Go through the listing below and return every line exactly.

> **Input data**
-- -- --

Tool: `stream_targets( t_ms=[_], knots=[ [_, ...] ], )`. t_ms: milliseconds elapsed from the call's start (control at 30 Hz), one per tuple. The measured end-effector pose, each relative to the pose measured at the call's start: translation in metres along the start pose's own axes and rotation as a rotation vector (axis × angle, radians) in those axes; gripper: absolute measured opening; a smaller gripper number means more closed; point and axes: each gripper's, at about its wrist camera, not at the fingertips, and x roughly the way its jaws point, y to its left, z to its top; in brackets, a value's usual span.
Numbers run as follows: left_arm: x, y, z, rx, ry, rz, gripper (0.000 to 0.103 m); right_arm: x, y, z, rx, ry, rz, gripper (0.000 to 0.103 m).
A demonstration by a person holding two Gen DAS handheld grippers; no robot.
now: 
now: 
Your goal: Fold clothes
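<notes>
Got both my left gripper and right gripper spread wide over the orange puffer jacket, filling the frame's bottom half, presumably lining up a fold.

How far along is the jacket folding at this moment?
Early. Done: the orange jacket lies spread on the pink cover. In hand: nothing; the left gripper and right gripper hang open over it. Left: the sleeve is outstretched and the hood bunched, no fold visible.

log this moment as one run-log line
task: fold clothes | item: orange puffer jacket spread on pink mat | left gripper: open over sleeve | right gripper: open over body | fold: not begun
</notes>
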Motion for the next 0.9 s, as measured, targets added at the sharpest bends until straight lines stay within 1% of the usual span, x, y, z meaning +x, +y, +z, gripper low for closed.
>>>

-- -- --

> **Your solution**
Tool: `stream_targets( t_ms=[_], knots=[ [_, ...] ], )`. t_ms: milliseconds elapsed from the call's start (control at 30 Hz), one per tuple. The measured end-effector pose, each relative to the pose measured at the call's start: translation in metres along the start pose's own axes and rotation as a rotation vector (axis × angle, radians) in those axes; gripper: absolute measured opening; a smaller gripper number means more closed; point and axes: each gripper's, at about its wrist camera, not at the fingertips, and x roughly the way its jaws point, y to its left, z to its top; in brackets, a value's usual span.
Numbers run as follows: left_arm: x, y, z, rx, ry, rz, gripper (0.000 to 0.103 m); right_arm: x, y, z, rx, ry, rz, gripper (0.000 to 0.103 m).
A demonstration by a person holding two Gen DAS handheld grippers; no robot.
now: 
now: 
Your goal: Fold clothes
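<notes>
Got both my left gripper and right gripper spread wide over the orange puffer jacket, filling the frame's bottom half, presumably lining up a fold.

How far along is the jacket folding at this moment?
Early. Done: the orange jacket lies spread on the pink cover. In hand: nothing; the left gripper and right gripper hang open over it. Left: the sleeve is outstretched and the hood bunched, no fold visible.

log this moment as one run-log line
task: fold clothes | item: orange puffer jacket spread on pink mat | left gripper: open over sleeve | right gripper: open over body | fold: not begun
</notes>
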Motion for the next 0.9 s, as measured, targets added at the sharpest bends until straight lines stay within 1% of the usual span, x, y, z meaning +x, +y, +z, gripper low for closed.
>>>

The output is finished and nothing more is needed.